To aid in recovery, the Federal Aviation Administration has made available $19.8 million to ILM through federal CARES Act funding in the spring. ILM was one of many airports across the nation to receive federal funding support.

The CARES Act funding ILM received “is to be used consistently with the FAA policy on eligible airport expenses, basically for any expense required to operating the aeronautical side of the airport,” Wilsey said.

The airport has some flexibility in the FAA guidance, however, its primary objective was to use it for airport employee wages and benefits, she said.

“It makes a lot of sense for ILM since employee wages and benefits are a larger expense in the operating budget,” Wilsey added. “If there is a shortfall in revenue, then we will use the CARES funding to make sure we can pay our employees and operating expenses.”

The $19.8 million can be used over the next four years, or until April 2024, and the airport has set up a reimbursement program for ILM’s actual expenses, Wilsey said.

Since February to date, ILM has used just over $1 million of its available $19.8 million to reimburse its payroll expenses, she said.
 

Passenger figures show improvement


ILM’s passenger numbers, although still well below what’s normal in an average year, showed a slight uptick from April to May.

In April, airport activity plummeted to just over 3,800 total inbound and outbound passengers. There was a slight recovery in May, however, up 276% from April to a total of more than 14,300 passengers through the airport, according to ILM’s latest passenger figures.

That’s still below the traffic ILM saw last spring, with nearly 89,500 total inbound and outbound passengers in April 2019 and just over 99,700 total passengers in May 2019.
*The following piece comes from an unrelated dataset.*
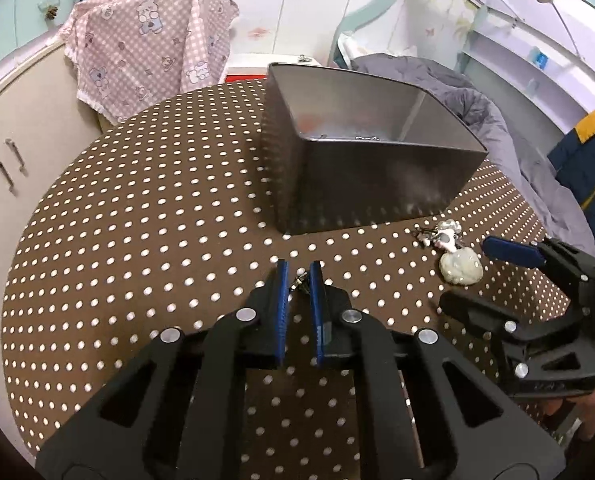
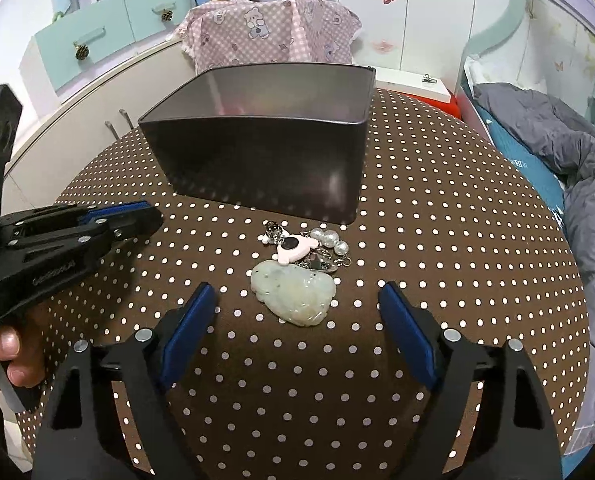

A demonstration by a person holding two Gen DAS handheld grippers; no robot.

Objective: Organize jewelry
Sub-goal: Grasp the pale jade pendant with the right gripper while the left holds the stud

Airports across the country, however, are starting to see an increase in aircraft carrier services as major commercial airlines add capacity and resume destinations. More travelers are also flying too.
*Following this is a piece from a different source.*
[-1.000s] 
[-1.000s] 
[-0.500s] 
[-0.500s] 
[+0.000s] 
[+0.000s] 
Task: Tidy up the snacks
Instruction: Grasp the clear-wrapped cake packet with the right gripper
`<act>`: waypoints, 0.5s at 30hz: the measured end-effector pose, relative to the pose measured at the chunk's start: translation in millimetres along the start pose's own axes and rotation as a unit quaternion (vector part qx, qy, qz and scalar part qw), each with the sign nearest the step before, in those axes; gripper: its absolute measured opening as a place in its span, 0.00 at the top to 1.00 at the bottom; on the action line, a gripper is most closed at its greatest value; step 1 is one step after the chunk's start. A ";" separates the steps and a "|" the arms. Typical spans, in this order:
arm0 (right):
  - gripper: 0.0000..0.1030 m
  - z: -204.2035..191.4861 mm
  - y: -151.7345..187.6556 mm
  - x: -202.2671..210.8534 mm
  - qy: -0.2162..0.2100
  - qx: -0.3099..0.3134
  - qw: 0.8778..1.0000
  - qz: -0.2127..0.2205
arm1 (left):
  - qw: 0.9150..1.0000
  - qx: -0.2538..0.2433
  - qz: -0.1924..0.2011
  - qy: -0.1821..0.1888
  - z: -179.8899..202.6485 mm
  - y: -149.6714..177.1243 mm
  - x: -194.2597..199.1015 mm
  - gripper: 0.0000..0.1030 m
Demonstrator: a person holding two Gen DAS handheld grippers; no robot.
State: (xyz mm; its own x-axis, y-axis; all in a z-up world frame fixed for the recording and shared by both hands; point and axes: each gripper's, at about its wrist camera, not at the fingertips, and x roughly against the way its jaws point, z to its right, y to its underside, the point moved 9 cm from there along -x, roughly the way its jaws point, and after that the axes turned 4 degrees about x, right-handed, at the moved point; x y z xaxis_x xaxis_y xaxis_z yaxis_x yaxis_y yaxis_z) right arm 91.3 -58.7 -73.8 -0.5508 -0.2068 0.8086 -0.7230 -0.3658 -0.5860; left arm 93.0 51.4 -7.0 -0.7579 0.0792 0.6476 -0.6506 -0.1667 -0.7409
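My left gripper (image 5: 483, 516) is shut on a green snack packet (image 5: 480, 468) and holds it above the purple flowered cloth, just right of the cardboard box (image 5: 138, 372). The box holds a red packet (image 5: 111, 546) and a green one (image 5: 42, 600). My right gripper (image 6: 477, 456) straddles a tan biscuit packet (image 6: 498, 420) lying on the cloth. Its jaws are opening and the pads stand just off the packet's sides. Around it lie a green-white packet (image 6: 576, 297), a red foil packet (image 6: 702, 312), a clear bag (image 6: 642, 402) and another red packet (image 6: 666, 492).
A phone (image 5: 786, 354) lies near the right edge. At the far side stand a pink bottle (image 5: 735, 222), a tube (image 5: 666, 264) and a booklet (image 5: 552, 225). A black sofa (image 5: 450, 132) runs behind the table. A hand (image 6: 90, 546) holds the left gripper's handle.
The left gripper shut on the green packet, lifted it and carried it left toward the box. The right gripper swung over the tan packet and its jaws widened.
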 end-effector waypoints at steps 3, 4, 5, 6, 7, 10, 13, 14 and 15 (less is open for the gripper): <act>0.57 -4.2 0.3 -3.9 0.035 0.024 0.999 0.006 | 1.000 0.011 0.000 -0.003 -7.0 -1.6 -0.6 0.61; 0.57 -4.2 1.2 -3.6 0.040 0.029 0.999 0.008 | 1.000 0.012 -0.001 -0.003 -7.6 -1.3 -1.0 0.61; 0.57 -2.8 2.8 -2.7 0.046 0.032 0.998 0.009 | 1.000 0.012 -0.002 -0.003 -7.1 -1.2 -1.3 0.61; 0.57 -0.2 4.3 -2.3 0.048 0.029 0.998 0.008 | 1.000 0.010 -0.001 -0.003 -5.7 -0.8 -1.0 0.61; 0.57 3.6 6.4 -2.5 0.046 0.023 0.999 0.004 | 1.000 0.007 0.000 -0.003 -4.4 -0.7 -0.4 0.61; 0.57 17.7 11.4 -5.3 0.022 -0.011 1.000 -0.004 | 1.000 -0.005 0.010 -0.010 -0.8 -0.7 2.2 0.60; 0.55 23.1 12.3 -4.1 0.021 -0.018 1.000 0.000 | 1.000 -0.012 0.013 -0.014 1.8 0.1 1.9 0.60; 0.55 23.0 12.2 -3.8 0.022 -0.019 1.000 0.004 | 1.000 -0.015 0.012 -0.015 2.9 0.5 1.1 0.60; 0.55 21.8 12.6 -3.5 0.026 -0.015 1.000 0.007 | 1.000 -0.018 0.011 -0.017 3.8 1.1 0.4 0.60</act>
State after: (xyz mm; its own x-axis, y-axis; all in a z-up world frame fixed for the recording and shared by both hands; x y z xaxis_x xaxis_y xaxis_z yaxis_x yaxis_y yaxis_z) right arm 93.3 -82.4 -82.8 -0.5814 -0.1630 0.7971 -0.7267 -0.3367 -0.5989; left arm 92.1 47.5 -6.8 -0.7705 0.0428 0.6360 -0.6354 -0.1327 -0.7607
On Thursday, ILM officials said they have taken extra safety measures to further protect airport passengers and employees from the spread of the coronavirus, including features like social distancing floor markers, 19 hand sanitizer stations, seating changes and plexiglass. ILM and TSA also opened a third security lane and additional throughput capacity on Thursday, ILM officials said in a news release. 

Due to the pandemic, ILM’s three commercial carriers, American Airlines, Delta Air Lines and United Airlines, reduced service and capacity locally, nationwide and globally this spring.
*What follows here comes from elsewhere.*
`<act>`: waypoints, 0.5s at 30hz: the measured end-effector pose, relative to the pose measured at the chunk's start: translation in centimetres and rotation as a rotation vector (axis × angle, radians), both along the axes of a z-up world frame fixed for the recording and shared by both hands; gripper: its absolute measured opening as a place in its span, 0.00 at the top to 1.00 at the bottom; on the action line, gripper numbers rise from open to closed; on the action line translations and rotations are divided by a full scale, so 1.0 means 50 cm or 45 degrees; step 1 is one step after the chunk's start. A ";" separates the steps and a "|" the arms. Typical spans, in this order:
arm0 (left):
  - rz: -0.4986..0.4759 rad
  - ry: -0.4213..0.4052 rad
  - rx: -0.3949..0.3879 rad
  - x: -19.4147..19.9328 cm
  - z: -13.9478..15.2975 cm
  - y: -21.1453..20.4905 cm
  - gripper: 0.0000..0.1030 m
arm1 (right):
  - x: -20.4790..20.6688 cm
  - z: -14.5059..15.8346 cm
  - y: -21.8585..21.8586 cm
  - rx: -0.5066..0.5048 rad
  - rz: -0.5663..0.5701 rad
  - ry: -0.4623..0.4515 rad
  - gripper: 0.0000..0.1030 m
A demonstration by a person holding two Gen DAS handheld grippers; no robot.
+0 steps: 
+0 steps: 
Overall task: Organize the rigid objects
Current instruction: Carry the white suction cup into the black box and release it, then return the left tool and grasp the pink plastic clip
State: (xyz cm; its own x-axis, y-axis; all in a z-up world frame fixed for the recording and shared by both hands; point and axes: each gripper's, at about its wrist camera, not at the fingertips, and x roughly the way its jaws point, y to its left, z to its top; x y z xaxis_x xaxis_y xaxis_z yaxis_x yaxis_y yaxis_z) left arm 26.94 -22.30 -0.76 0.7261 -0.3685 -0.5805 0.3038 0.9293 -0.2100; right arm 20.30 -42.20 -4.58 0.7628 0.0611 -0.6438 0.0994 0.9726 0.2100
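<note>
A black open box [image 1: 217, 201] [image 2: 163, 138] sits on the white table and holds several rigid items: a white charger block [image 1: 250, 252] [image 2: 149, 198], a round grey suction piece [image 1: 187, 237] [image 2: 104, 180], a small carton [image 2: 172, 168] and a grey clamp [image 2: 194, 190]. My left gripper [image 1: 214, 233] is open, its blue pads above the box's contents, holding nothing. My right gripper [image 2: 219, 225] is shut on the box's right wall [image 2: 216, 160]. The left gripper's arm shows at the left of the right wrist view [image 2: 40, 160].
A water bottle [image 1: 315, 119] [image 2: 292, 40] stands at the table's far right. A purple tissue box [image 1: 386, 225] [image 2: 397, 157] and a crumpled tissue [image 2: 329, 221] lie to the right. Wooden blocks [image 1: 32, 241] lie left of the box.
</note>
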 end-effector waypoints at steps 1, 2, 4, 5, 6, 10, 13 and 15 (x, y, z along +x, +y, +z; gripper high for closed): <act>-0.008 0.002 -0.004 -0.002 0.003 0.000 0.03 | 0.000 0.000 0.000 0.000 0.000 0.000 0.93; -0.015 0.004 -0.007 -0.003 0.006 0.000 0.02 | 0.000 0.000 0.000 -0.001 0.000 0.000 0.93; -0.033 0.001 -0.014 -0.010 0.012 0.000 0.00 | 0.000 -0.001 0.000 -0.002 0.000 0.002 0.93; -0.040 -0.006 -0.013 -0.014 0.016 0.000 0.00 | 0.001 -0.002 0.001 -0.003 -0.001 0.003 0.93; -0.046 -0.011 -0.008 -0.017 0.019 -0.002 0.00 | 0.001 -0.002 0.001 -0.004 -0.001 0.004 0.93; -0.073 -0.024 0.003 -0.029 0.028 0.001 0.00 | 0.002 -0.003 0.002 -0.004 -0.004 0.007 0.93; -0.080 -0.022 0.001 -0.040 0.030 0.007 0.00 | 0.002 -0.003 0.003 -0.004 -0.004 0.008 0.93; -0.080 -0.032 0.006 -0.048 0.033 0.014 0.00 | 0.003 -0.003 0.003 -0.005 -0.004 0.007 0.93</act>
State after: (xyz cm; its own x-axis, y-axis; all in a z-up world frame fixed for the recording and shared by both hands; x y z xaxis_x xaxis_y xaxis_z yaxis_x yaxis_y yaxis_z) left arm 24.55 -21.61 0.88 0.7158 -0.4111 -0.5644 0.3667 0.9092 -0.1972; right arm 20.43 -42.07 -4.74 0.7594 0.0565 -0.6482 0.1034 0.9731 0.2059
Services, however, are starting to return this summer, Wilsey said. 

“Things are improving. And that’s a great sign for us. Of course, American’s schedule … one of the great notes is American is serving all of the same markets they served last year in July from ILM. So we’re back to all of our nonstop," Wilsey said. "They may be of lower frequency or a smaller aircraft but we’re back to … all of our American markets.”

In August, flight schedules are also slated to increase for both American and Delta, she said.

“Certainly, the capacity will be in our market July and August,” Wilsey said, “and we’re hoping that the travelers continue to return like they are doing right now.”